Minister wczoraj w godzinach rannych wylądował na lotnisku w Lisich Kątach. Odwiedził m. in. żołnierzy 8 Batalionu Walki Radioelektronicznej w Grudziądzu, popularnie nazywanych "Janosikami".
Wojsko przynajmniej do 2012 roku
- 8 batalion w Grudziądzu pozostanie - zapewniał w krótkiej rozmowie z dziennikarzami minister obrony narodowej. - To nie są spekulacje. To jest decyzja, która obowiązuje do 2012 roku. Ja mam nadzieję, że batalion pozostanie w Grudziądzu na zawsze.
Bogdan Klich wizytował także Wojskowe Zakłady Uzbrojenia. - Jestem pod wrażeniem zasobów przedsiębiorstwa - mówił minister. - Niektóre nieruchomości należące do WZU mogłyby zostać sprzedane, co poprawiłoby sytuację ekonomiczną zakładu.

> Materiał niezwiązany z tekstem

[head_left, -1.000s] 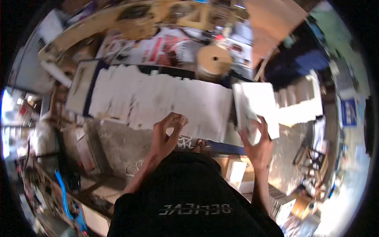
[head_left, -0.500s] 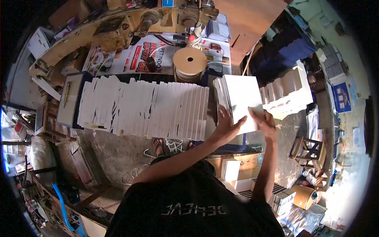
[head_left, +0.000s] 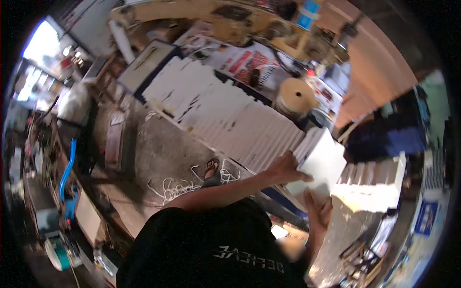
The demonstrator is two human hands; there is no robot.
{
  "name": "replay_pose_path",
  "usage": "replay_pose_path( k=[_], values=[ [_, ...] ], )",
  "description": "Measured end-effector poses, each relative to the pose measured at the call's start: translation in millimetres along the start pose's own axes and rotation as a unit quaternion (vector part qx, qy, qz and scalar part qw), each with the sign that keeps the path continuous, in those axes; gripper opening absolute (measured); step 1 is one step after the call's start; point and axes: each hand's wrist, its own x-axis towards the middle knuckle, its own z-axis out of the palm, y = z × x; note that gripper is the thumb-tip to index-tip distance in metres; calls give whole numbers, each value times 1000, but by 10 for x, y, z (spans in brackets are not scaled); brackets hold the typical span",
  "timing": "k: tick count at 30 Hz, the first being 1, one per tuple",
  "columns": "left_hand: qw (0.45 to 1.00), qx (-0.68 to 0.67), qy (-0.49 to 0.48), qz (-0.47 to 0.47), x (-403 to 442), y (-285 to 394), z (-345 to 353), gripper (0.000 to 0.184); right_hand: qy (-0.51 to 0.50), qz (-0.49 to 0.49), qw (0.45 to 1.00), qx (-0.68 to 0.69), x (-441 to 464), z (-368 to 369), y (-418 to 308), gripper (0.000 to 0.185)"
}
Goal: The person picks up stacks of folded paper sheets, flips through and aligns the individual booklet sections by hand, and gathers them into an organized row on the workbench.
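A long row of white paper blocks [head_left: 225, 113] stands packed side by side on the bench. At its right end are a few more blocks with a white cover face [head_left: 321, 161] turned up. My left hand [head_left: 287, 169] grips the near left edge of these end blocks, thumb on the white face. My right hand [head_left: 318, 209] is at their lower right edge, its thumb against the face and its fingers curled behind. Both hands are slightly blurred.
A spool of cord [head_left: 295, 96] stands behind the row, beside a printed sheet [head_left: 249, 65]. Another stack of white blocks [head_left: 372, 185] is at the right. Loose white cord [head_left: 177, 189] lies on the floor near a foot. A blue-edged board [head_left: 149, 65] is at the far left.
The view has turned, so the row now slants down to the right. My left hand has moved from over the row to the end blocks, and both hands now hold them.
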Motion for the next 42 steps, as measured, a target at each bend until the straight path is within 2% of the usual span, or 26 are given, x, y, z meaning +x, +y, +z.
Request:
replay_pose_path(
  k=[2,3,5,6,7,9,10,11,14,15,17,18,19,21,22,23,25,27,29,30,32,36,38,40,42],
  values=[
    [996,-73,40,-6,-141,20,-80,96,-38,35,999,3,73,-73,68,54],
    [995,-66,66,32,-192,29,-142,95,-48,28,998,5,128,-30,28,54],
    [987,-46,104,111,-320,69,-282,92,-39,30,994,96,143,18,-104,77],
    [986,10,113,122,-502,320,-504,88,45,-98,994,-1,105,92,-322,81],
    [986,11,118,120,-568,406,-665,88,128,-223,962,-97,78,150,-628,84],
    [938,88,186,278,-660,507,-981,80,153,-391,887,-194,129,112,-1260,78],
    [922,151,204,291,-738,589,-1170,78,143,-423,858,-256,115,133,-1514,75],
    [921,152,208,292,-783,636,-1343,78,134,-452,823,-316,111,185,-1741,71],
    [863,294,241,333,-1009,730,-1850,73,65,-525,717,-454,261,604,-2368,71],
    [861,292,247,335,-1095,748,-2030,73,10,-522,701,-485,301,773,-2605,84],
    [827,363,264,339,-1254,736,-2426,68,-109,-512,692,-498,364,1203,-3074,95],
    [837,401,222,298,-1353,721,-2678,68,-143,-505,701,-482,390,1487,-3253,99],
    [836,401,224,300,-1390,600,-2929,68,-142,-507,700,-482,470,1770,-3408,99],
    [730,474,391,299,-1456,345,-3420,69,-207,-537,677,-459,673,2363,-3671,96],
    [757,425,413,274,-1542,279,-3670,70,-178,-589,673,-411,745,2685,-3748,93],
    [759,462,398,227,-1607,250,-3994,74,-176,-612,664,-391,856,3039,-3843,92],
    [769,469,382,209,-1728,125,-4626,68,-192,-663,641,-336,1053,3734,-4010,91],
    [868,262,314,282,-1794,-147,-5221,61,-193,-720,598,-294,1260,4399,-4018,78],
    [925,19,291,243,-1742,-662,-5673,58,-246,-706,603,-279,1310,4827,-4049,72],
    [925,9,295,238,-1716,-907,-5744,58,-270,-706,589,-286,1346,5000,-4026,69],
    [960,-49,268,65,-1625,-1319,-5838,64,-311,-706,564,-294,1432,5269,-3901,67],
    [968,-80,235,41,-1483,-1769,-5420,71,-427,-659,515,-343,1538,5476,-3701,70],
    [962,-78,249,76,-1455,-1882,-5334,68,-444,-637,518,-358,1538,5550,-3785,72],
    [956,-116,262,66,-1446,-1849,-5370,63,-450,-628,519,-366,1575,5673,-3834,74],
    [950,-148,269,56,-1397,-1939,-5395,58,-493,-606,475,-407,1634,5828,-3824,80]
  ],
)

Na pytanie "Pomorskiej", minister przyznał, że zakład zostanie w przyszłym roku sprywatyzowany tak, jak 10 innych państwowych przedsiębiorstw remontujących i produkujących wyposażenie armii.
Prezydent skrócił urlop
Bogdan Klich zajechał także do Ratusza, gdzie rozmawiał z wiceprezydentem Markiem Sikorą i prezydentem Robertem Malinowskim, który specjalnie dla ministra urwał się ze swojego urlopu. Nasi przedstawiciele rozmawiali z ministrem m. in. o Cytadeli i wojskowej infrastrukturze w naszym mieście.
- Grudziądz jest w takiej samej sytuacji jak wiele innych polskich miast, w których było dużo wojska, a teraz jest mniej - mówił minister. - Będziemy się pozbywać infrastruktury drobnej, tak aby z nieruchomości mogły korzystać samorządy. Nie chcę nic deklarować, ale jest szansa wykorzystania turystycznego obecnych obiektów wojskowych.
Pierwszy raz w Grudziądzu
Po wizytach i rozmowach prezydenci zaprosili ministra oraz towarzyszącego mu wojewodę Rafała Bruskiego na wspólny spacer ulicami Grudziądza. Bogdan Klich przyznał, że w Grudziądzu jest pierwszy raz.
- O waszym mieście opowiadał mi mój nauczyciel języka angielskiego, który był wychowankiem Centrum Wyszkolenia Kawalerii. Jestem wrażeniem wojskowego Grudziądza.
Minister wszedł na chwilę do fary, a w muzeum zwiedził salę tradycji jazdy polskiej. Krótko porozmawiał także z młodzieżą, która siedziała na schodach przy pomniku Ułana i Panny. Na koniec wizyty pozwolił się sfotografować z turystami z Poznania. O wspólną fotkę poprosił go także Robert Malinowski. Bogdan Klich i naszemu prezydentowi nie odmówił. I odjechał na lotnisko w Lisich Kątach.